Raw data Start Marker

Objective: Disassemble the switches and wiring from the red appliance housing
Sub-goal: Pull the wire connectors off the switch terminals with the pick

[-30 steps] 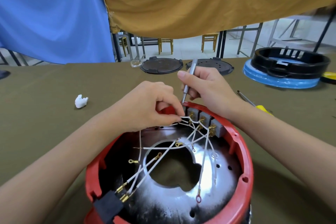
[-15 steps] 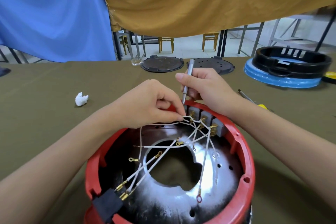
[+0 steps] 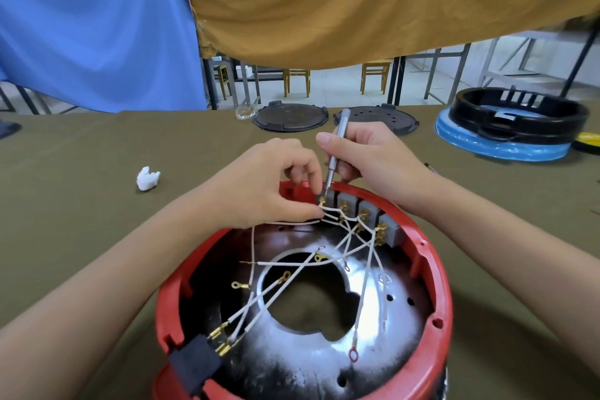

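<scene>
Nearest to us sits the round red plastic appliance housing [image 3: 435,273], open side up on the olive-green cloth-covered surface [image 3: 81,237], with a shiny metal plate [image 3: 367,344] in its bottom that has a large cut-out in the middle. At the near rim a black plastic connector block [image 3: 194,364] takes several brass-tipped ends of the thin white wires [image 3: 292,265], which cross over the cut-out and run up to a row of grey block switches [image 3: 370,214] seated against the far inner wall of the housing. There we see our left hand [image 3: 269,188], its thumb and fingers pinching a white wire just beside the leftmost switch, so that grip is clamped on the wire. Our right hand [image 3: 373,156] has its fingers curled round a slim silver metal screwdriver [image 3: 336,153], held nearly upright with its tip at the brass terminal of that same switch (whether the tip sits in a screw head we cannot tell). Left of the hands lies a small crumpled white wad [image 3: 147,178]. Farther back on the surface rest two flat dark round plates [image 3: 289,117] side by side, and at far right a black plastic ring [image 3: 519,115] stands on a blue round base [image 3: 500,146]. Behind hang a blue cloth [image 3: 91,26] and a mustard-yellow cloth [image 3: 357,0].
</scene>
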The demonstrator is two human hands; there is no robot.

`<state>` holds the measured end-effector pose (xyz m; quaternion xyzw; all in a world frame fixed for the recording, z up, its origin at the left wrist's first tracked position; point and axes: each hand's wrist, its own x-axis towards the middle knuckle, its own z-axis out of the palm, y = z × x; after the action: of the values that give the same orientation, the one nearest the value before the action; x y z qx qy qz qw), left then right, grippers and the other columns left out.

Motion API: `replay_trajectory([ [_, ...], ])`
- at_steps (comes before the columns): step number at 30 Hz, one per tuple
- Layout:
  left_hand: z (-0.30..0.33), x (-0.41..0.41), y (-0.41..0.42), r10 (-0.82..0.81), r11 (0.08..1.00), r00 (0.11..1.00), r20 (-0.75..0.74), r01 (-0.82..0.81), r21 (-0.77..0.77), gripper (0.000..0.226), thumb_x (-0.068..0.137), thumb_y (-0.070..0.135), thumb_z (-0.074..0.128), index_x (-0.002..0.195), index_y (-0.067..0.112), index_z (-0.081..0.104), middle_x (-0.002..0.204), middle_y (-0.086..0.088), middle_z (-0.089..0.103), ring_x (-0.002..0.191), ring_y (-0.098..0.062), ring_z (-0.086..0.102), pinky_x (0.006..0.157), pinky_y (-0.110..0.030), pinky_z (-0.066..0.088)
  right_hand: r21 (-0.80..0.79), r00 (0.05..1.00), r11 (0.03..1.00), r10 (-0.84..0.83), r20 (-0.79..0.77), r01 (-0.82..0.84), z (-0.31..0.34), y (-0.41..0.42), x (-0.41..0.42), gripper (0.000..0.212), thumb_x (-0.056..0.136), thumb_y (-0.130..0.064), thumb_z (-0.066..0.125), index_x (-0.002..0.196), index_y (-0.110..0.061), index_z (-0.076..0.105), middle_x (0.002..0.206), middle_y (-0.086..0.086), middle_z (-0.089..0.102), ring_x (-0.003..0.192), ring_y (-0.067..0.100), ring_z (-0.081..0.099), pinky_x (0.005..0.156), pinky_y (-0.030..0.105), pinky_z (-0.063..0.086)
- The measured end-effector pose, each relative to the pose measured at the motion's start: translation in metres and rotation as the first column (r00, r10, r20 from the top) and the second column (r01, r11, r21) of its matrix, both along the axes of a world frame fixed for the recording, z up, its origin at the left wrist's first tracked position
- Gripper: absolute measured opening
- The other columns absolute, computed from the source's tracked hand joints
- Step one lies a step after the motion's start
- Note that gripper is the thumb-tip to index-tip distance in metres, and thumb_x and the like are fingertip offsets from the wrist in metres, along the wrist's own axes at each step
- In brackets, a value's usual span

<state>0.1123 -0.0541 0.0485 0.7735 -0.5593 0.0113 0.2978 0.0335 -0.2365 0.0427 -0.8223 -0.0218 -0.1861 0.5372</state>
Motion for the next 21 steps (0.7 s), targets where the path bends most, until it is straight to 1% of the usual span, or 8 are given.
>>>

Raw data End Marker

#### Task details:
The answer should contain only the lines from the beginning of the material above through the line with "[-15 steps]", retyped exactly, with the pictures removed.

#### Answer section:
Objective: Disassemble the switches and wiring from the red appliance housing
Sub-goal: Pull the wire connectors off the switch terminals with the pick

[-30 steps] 
[-15 steps] 

With that, the answer is finished.